As scientists continue to learn more about the coronavirus – commonly known as COVID-19 – and how it is spread, the Centers for Disease Control and Prevention (CDC) urges pregnant women to take precautions to prevent themselves from getting ill. Pregnancy causes changes within a woman’s body that may increase their risk of contracting certain infections and the CDC notes that women have a greater risk of developing severe illnesses with certain infections, particularly with viral infections such as influenza. The World Health Organization (WHO) states that while the virus is still being studied by health experts across the globe, there is no evidence at this time that pregnant women are at higher risk of contracting COVID-19 than the general public.

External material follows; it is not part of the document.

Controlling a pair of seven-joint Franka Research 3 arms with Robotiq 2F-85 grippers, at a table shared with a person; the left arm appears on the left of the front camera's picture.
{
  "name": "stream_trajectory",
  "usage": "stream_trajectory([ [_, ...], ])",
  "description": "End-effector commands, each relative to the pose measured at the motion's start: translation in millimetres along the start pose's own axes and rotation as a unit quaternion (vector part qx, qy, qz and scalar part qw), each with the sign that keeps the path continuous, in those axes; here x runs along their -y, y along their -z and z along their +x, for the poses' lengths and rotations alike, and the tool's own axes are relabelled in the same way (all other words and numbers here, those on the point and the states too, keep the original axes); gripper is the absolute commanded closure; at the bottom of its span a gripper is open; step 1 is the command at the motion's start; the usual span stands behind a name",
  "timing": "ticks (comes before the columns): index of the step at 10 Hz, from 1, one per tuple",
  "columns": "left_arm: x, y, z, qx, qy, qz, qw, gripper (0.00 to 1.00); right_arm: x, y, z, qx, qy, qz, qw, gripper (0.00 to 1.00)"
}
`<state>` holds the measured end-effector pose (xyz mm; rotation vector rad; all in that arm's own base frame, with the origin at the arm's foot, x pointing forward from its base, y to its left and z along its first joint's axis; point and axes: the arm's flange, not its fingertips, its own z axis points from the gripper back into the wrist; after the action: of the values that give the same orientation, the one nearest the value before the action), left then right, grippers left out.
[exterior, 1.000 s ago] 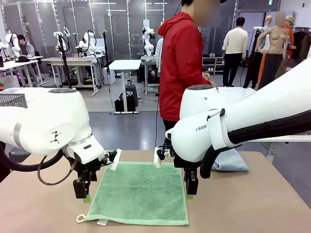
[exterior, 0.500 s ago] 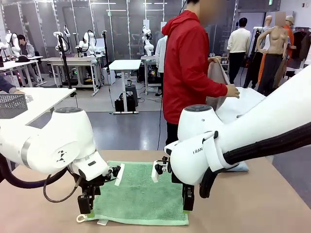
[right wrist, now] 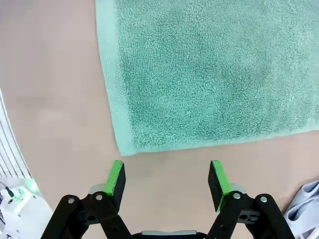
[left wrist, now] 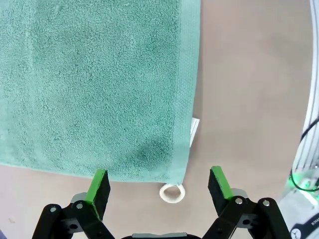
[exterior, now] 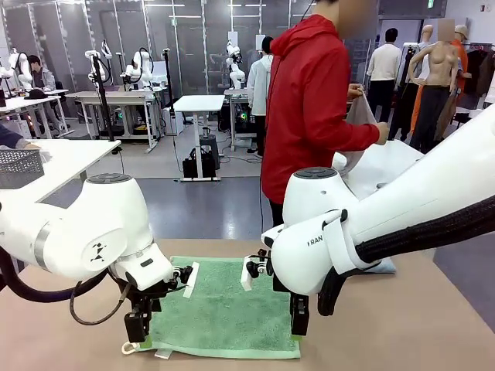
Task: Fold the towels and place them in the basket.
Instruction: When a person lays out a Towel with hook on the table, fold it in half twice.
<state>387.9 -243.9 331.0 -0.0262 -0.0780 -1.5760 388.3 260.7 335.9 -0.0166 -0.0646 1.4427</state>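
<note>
Green towel [exterior: 224, 309] flat on desk [exterior: 402, 332]. Left hand [left wrist: 159, 185] wide open over near corner beside white loop [left wrist: 172, 192]. Right hand [right wrist: 167, 180] wide open over other near corner. Towel likely soft, light, limp: pinch corner hems.

left arm [exterior: 85, 228] in from left, wrist bent down | left gripper [left wrist: 159, 181] pointing down, jaws spread wide, empty | right arm [exterior: 402, 209] in from right, wrist bent down | right gripper [right wrist: 167, 179] pointing down, jaws spread, empty
</note>
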Motion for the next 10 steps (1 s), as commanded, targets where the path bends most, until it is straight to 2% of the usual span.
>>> stream_trajectory([
  [1, -0.2, -0.8, -0.6, -0.001, -0.002, -0.003, 1.0, 0.0, 0.0, 0.0, 0.0, 0.0, 0.0, 0.0, 1.0, 0.16],
  [3, -0.2, -0.8, -0.6, -0.001, -0.002, -0.003, 1.0, 0.0, -31.5, 2.9, -8.1, -0.007, 0.001, 0.009, 1.0, 0.16],
  [5, -0.2, -0.8, -0.6, -0.001, -0.002, -0.003, 1.0, 0.0, -46.9, 10.0, -11.8, -0.001, 0.0, 0.01, 1.0, 0.16],
  [10, 8.0, 9.6, -5.3, -0.006, 0.02, -0.004, 1.0, 0.0, -48.8, 20.5, 2.1, 0.014, -0.032, 0.015, 0.999, 0.16],
])
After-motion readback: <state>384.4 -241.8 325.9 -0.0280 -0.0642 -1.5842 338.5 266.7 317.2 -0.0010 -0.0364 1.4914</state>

Additionally, The CDC is not aware of COVID-19 causing pregnancy complications or any other issues that may affect the health of your baby after birth. It is also not known at this time if an expectant mother can pass COVID-19 to their fetus or to the baby during birth.
If you are expecting, continue to follow the same prevention guidelines issued for the general public, such as covering your cough, avoiding people who are sick, and washing your hand with soap and water or an alcohol-based hand sanitizer.
While it is known that breast milk provides the best nutrition to newborns, as well as protection against certain illnesses, it is not known if the coronavirus can be transmitted to a baby via breast milk. COVID-19 is spread by close personal contact, mostly through respiratory droplets from a cough or sneeze. The CDC reports the virus has not yet been detected in breast milk. Ultimately, the decision to breastfeed is best left to the parents and healthcare providers.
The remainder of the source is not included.